I am missing my dog.
Fred arrived as a cute bundle of springer spaniel puppiness on 15 May 2010. As he trotted down the garden after the small son that first sunlit afternoon, I felt an overwhelming sense of well being. "My life is complete" I thought, "and I never even knew I was missing something".
That was before he playfully sank his razor sharp teeth into the small son's calf, and then, while small son was wondering how something so soft and cuddly could inflict so much pain, Fred bounced him, tigger-style and knocked off his specs.
Those first few weeks were fairly traumatic. I had grown up with dogs but never been responsible for one. In fact it had been my husband who had for many years gone on and on about how having a dog would be so great. He grew up with cats. He used to be in the Army. Before we had children and we lived in Army land on the edge of Salisbury plain, I commuted daily up to London. "It'll be great" he would say. "I can take the dog in to work with me. Everyone does". I gently reminded him that he wouldn't be able to take a dog to work when he was in Afghanistan but he tried to shrug that off as a minor detail.
Fast forward a few years and the opportunity to acquire a springer puppy came up. Small son had been in remission for a year and at school. Smaller daughter at playgroup, I was working from home, the time just seemed right. Strangely, the husband didn't seem so keen, but I didn't really hoist that in. Fred was sooo cute, with a perfect little liver spot on the top of his head. I was in love and I had to have him.
I knew I was in touble when, a few days after Fred's arrival, with the children terrified of another of Fred's 'playful'ambushes, and the husbands best shoes in tatters, the husband said "Well, the thing is, you said 'no' for so long that I thought you meant no for ever". This is husband speak for "This is all your problem, do not involve me".
We went to puppy classes, Fred stopped savaging the children, the husband, me, the furniture, the shoes... finally we had an almost civilised (well, for a springer) dog.
And then tragedy struck. October 2010, during a stay at my parents, Fred ran off a 30 ft drop and broke his back left leg. If I had been blogging at the time, I could have recounted in detail the trauma, the anguish, the months of the poor animal hauling round a load of metal work in his leg, the slow rehab walks and then further disaster when he ran off after a hare and came back limping badly. Subsequent xrays showed that the leg had never truly healed, and the fracture site was by then a total mess. We decided to have the leg amputated.
It was an awful decision, but from Fred's point of view, I am convinced that it was the right one. Within a few days he was completely comfortable on 3 legs. We had a couple of awkward leg cocking moments, but he has sorted that out, and now the only noticeable issue he seems to have is when his left ear is itching - cue smothered hilarity as the poor chap tries to bend round far enough to scratch while the stump twitches furiously. Awful but horribly funny.
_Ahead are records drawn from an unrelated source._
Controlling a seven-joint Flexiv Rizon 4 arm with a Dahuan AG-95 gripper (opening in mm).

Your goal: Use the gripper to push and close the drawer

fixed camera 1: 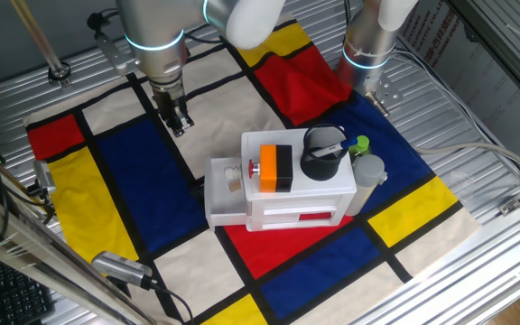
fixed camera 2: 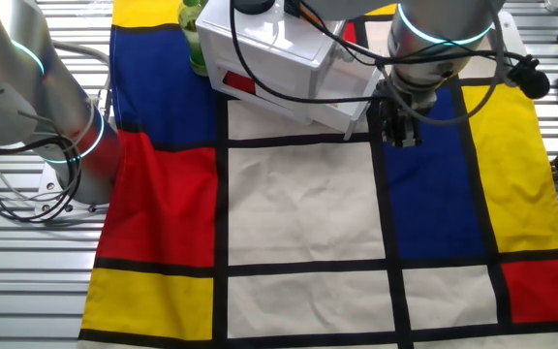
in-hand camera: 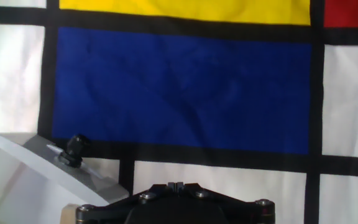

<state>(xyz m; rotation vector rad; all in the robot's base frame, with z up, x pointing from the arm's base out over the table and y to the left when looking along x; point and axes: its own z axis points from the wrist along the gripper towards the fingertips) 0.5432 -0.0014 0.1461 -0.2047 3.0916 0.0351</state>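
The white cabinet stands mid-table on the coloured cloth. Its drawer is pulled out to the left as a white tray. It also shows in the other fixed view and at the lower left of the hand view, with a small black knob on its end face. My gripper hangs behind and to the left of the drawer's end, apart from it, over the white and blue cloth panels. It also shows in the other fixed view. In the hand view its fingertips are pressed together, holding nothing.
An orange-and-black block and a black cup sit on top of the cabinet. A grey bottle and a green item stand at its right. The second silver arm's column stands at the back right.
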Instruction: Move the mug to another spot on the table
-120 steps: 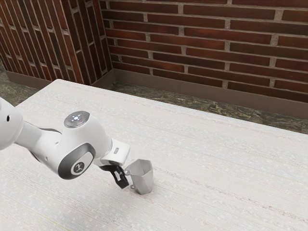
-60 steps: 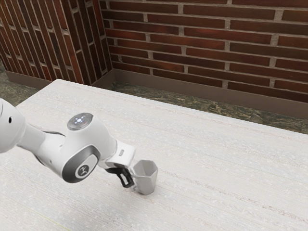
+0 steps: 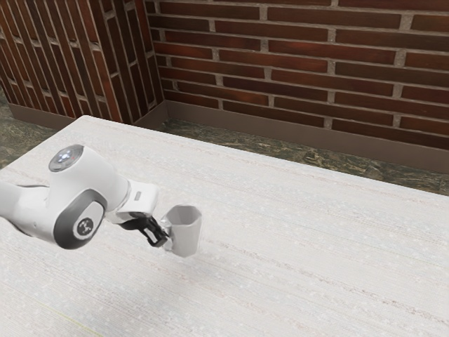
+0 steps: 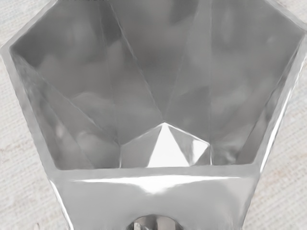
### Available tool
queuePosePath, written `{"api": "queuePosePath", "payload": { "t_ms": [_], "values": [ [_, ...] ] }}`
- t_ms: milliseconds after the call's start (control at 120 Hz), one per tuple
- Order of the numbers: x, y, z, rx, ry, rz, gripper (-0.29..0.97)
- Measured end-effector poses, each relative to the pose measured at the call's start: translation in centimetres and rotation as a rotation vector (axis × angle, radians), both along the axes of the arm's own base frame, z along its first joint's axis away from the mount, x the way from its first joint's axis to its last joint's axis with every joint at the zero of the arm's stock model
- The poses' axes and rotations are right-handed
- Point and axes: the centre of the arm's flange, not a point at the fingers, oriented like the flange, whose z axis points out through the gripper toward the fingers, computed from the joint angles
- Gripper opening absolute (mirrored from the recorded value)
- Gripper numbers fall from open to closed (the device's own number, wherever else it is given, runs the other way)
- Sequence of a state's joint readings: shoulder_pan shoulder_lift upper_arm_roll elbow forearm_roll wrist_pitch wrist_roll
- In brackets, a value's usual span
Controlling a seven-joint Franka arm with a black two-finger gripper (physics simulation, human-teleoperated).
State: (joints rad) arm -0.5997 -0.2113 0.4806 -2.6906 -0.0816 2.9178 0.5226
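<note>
My hand (image 3: 158, 234) pinches the mug (image 3: 184, 229) by its wall on the exterior view's left, low over the counter (image 3: 316, 232). I can't tell if its base touches. I'd carry it slow and level so the off-centre grip doesn't let it swing, then lower it until the base sits flat before releasing. Its long axis stands about upright, mouth up toward my wrist camera.

The faceted grey mug (image 4: 96, 86) gapes open under the hand (floor glinting white). Table (image 4: 19, 158) shows at its nine and three o'clock.
</note>
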Motion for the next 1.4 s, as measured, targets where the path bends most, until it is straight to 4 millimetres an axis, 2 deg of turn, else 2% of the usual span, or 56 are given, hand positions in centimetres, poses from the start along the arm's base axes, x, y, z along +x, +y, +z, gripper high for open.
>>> {"api": "queuePosePath", "payload": {
  "t_ms": [142,225,342,533,758,958,1100,1400],
  "values": [
    [-0.8,3.6,-0.7,0.005,0.014,0.057,-0.06],
    [-0.8,5.1,-0.8,0.016,-0.005,0.076,-0.07],
    [-0.3,6.9,-2.2,0.061,-0.045,0.108,-0.07],
    [0.4,8.7,-2.4,0.085,-0.145,0.178,-0.07],
    [1.7,11.0,-4.6,0.093,-0.154,0.347,-0.07],
    [2.8,10.0,-4.9,0.091,-0.171,0.379,-0.07],
    [3.4,10.2,-5.3,0.099,-0.173,0.394,-0.08],
    [4.8,7.6,-6.6,0.098,-0.165,0.370,-0.07]
  ]
}}
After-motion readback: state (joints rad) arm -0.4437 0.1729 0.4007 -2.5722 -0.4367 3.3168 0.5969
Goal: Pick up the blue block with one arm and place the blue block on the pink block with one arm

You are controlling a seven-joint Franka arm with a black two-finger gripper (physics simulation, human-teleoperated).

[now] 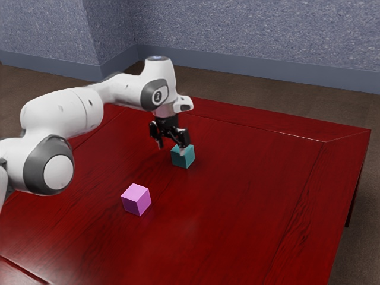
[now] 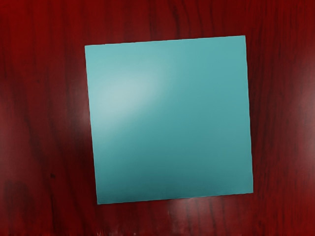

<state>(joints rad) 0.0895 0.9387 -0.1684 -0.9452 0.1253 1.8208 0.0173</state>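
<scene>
We are at the pick-up step: our claw [image 1: 173,143] hangs right over the blue block [image 1: 183,158], fingers apart, gripping nothing. The block rests on the tabletop [image 1: 267,196] near frame centre, and the pink block [image 1: 136,199] sits lower left, well apart. Next, we judge, comes lowering and closing squarely.

I am counting one solid teal-blue cube [image 1: 183,157] [image 2: 170,118], one solid pink cube [image 1: 136,199] and one glossy dark red wooden surface [image 1: 255,196] carrying both.
</scene>
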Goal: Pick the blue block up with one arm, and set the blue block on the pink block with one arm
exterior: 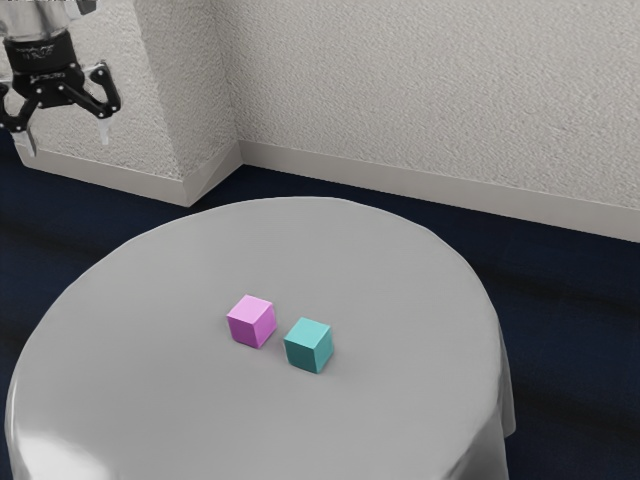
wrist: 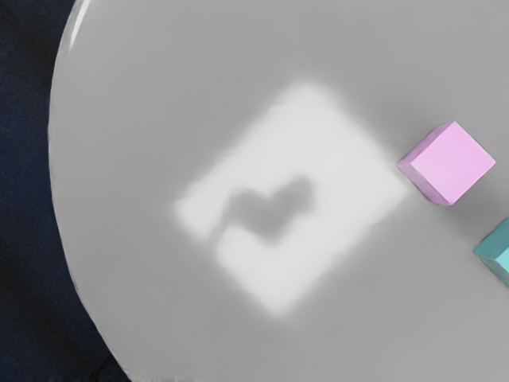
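Exterior view, gripper [exterior: 65, 130]: high at the exterior view's upper left, in front of the wall [exterior: 420, 80], fingers spread wide with nothing between them.
Exterior view, blue block [exterior: 308, 345]: teal-blue, resting on the round grey desk [exterior: 380, 270] near its middle, far below the gripper and well apart from it, toward the exterior view's right.
Exterior view, pink block [exterior: 251, 321]: on the desk just beside the blue block, on the side nearer the gripper; a narrow gap separates them.
Wrist view, desk [wrist: 159, 95]: curved rim against the dark floor [wrist: 24, 239]; a bright patch [wrist: 318, 143] holds a dark shadow [wrist: 266, 208].
Wrist view, pink block [wrist: 447, 163]: at the patch's corner.
Wrist view, blue block [wrist: 497, 251]: beyond the pink block, cut by the frame edge.
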Action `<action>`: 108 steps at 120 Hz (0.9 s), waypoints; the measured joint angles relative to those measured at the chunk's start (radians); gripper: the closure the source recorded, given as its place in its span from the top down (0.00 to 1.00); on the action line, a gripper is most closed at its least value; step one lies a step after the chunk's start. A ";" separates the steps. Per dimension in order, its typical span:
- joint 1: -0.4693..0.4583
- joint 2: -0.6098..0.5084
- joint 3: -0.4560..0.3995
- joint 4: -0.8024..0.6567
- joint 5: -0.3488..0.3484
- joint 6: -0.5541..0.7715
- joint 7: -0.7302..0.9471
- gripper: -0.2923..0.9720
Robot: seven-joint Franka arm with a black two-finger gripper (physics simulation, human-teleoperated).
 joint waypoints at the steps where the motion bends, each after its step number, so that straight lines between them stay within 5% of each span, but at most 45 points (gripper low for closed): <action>1: 0.000 -0.001 0.001 -0.003 0.002 0.001 -0.012 0.77; 22: -0.016 -0.081 0.000 -0.148 0.028 0.031 -0.220 0.77; 32: -0.117 -0.121 -0.009 -0.226 0.014 0.057 -0.298 0.77; 40: -0.192 -0.196 -0.012 -0.437 -0.006 0.151 -0.343 0.77; 54: -0.272 -0.162 -0.025 -0.539 -0.047 0.293 -0.390 0.77; 108: -0.326 0.107 -0.134 -0.578 -0.087 0.628 -0.061 0.77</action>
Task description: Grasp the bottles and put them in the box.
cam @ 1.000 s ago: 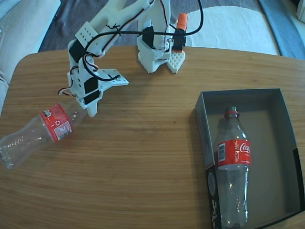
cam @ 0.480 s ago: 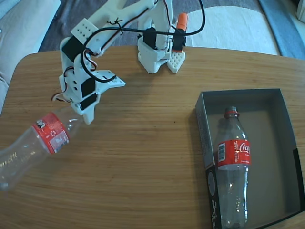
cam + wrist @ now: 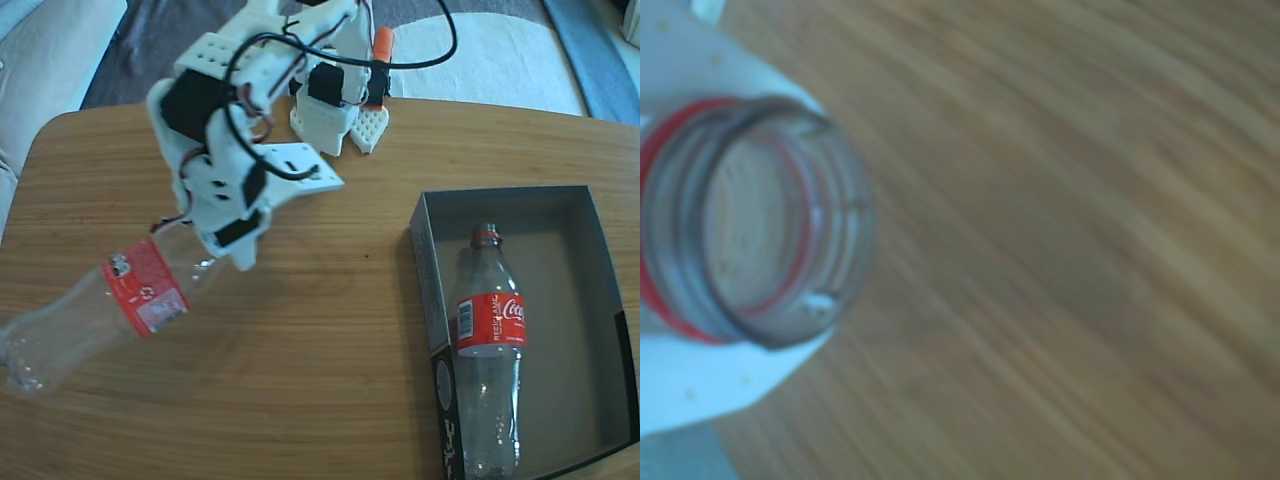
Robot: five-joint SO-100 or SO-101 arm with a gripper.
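Your white two-finger gripper was clamped on the neck of one clear plastic bottle with a red label, and its open mouth filled the wrist view. The bottle hung tilted over the round wooden table. The other clear red-labelled bottle lay inside the shallow grey cardboard box.

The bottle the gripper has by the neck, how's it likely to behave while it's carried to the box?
The held bottle looks clear and empty, so probably light. The gripper grips only near the neck, leaving the long body hanging out, so it may swing or pivot. Its round, capless mouth and smooth plastic suggest it could slip, or roll once set down.
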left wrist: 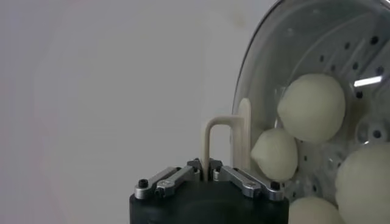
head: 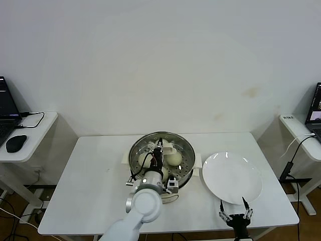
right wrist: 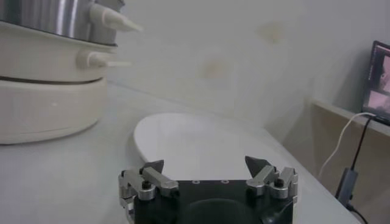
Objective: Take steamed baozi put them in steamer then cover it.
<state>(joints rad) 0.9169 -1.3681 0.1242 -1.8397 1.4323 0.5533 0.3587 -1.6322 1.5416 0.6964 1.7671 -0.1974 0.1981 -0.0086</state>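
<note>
The table [head: 90, 201] is looked down on from the head camera, high and well back, facing the wall. The steamer [head: 161, 155] is seen very close from the left wrist camera, through the glass lid [left wrist: 292, 79] onto the baozi [left wrist: 311, 108]. The plate [right wrist: 189, 143] is viewed low and near from the right wrist camera, skimming the tabletop. Steamer and plate [head: 231, 177] are shared with the head view.

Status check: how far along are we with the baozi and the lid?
Done: plate bare, four baozi in the steamer. In hand: left gripper shut on the handle of the glass lid over the steamer; seating unclear. Left: settle lid, release. Right gripper idles open beside the plate.
</note>
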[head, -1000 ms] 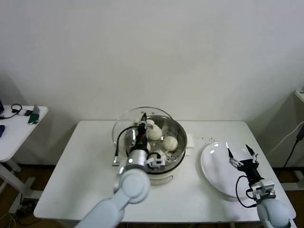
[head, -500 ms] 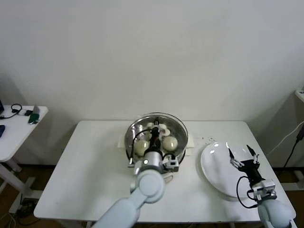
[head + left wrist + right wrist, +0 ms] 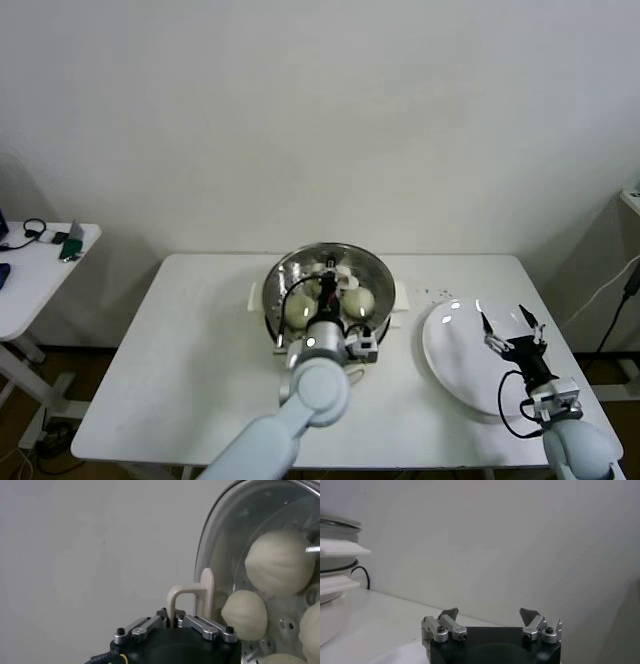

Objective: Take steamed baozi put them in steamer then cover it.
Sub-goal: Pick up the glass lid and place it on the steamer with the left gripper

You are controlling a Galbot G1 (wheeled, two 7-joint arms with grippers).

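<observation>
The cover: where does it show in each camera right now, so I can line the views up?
Head view: the cover lies over the steamer, mid-table, its handle in the left gripper.
Left wrist view: glass dome and white bar handle, pinched by that gripper, baozi beneath.
Right wrist view: not identifiable.
Shared landmark: the steamer.

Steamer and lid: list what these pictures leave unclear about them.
- Head view: the left pincer and its arm hide the cover's handle and part of the steamer, so whether the cover sits flush is unclear.
- Head view: only two baozi show plainly; the rest hide behind the arm.
- Left wrist view: the cover is cut off by the frame edge.
- Right wrist view: the steamer is cut off at the frame edge.
</observation>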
And if you look closely - you can see the stump. But honestly - who needs 4 legs?
He does seem to be rather accident prone though. 3 weeks after being back on his feet following the amputation, I was running with him 4 or so miles a day, when one night I noticed 3 huge gashes under his front right leg - in the 'armpit'. There had been no blood, and no indication at any time that he had hurt himself in any way. He needed stitches, so £250 later, we were back to short walks on the lead etc. 10 days later, back to the vet for the stitches to be out at 09.00 and I made some smart alec comment on Facebook about opening a book on how long he could stay injury free. 2 p.m. that afternoon I was back at the vets after he had stuck his head in a patch of nettles and stung his eye so the whole of the right side of his face had swollen up....
And why am I missing him? Well, on Friday (29th July) we are heading off in Daisy our VW camper for 10 days at the Haarlem Jamborette (http://www.haarlemjamborette.nl/2011/) with our local scout troop (husband is a Scout Leader) followed by 4 days in Paris ("1 day at Disneyland Paris and 3 days in REAL Paris" as the small daughter will tell you). Last weekend we were headed up north, leaving the kids with my parents while we attended a civil partnership celebration, and as mum is having Fred while we are away, it seemed the most sensible thing to do to leave him then rather than making a seoncd trip this week. But just because it's sensible doesn't mean it was easy. The children cried most of the way down the M1, and the small son cried at bed time for at least 3 days afterwards. "Fred" (my mum) has since written to the children telling them about what he's been getting up to on his holidays - mainly pricking his nose on hedgehogs, barking at his reflection in Mum's greenhouse window and digging holes in her veg patch (he clearly does have a death wish - or at least a very reduced sense of self preservation) and they seem OK now, but I am still missing him.
Still, he'll be back soon and I'm sure I will be blogging about what scrapes he has got himself into and what a nonsense he is, but the truth is - I MISS MY DAWG!!